How it works
This page describes the internal architecture. The Quick start is sufficient for basic use. This material covers why disk usage stays bounded, how resume converges to a byte-identical output, and what happens on the wire.
The three components
A peel run for an HTTP source has three loosely-coupled stages, each
running concurrently:
+-------------+ +----------+ +----------+
| download | ---> | part-file| ---> | decoder | ---> output tree
| workers | | (sparse) | | + sink |
+-------------+ +----------+ +----------+
| ^ |
| | v
| +-----------+ +-----------+
+-----------> | scheduler | | puncher |
| + bitmap | | (releases |
+-----------+ | blocks) |
+-----------+
- Download workers fetch ranges of the source object in parallel via
ranged GETs. Each worker writes its bytes into the sparse
.peel.partfile at the byte offset the scheduler assigned it. - The decoder walks the part-file from offset 0, consuming whatever the workers have already written, blocking briefly when it gets ahead of them.

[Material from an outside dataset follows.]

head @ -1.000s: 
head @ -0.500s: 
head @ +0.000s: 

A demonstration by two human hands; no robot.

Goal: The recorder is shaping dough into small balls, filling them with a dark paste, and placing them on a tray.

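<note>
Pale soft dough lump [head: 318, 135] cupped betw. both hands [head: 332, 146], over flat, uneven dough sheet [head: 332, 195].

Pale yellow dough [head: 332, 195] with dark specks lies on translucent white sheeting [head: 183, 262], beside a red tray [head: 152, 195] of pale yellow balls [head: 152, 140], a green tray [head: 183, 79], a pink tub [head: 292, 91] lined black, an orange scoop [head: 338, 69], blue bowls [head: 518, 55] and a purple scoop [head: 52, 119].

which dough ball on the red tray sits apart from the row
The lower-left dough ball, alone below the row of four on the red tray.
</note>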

- The puncher trails the decoder. As the decoder advances past a
chunk boundary,
fallocate(PUNCH_HOLE)(Linux) ormadvise(MADV_REMOVE)(Linux, mmap backend) orF_PUNCHHOLE(macOS) releases the blocks underneath that range back to the filesystem.
At any instant the part-file's logical size is the full archive,
but its physical size on disk is roughly the gap between the slowest
worker and the decoder. This is the lookahead window, capped by
--max-disk-buffer (default 1 GiB).
The bitmap and the checkpoint
Two pieces of state make resume work:
A chunk bitmap. The source is divided into fixed-size chunks
(--chunk-size, default 4 MiB). A bit per chunk records "this chunk's
bytes have been fetched and written." The scheduler hands out the next
unset bit to whichever worker is free.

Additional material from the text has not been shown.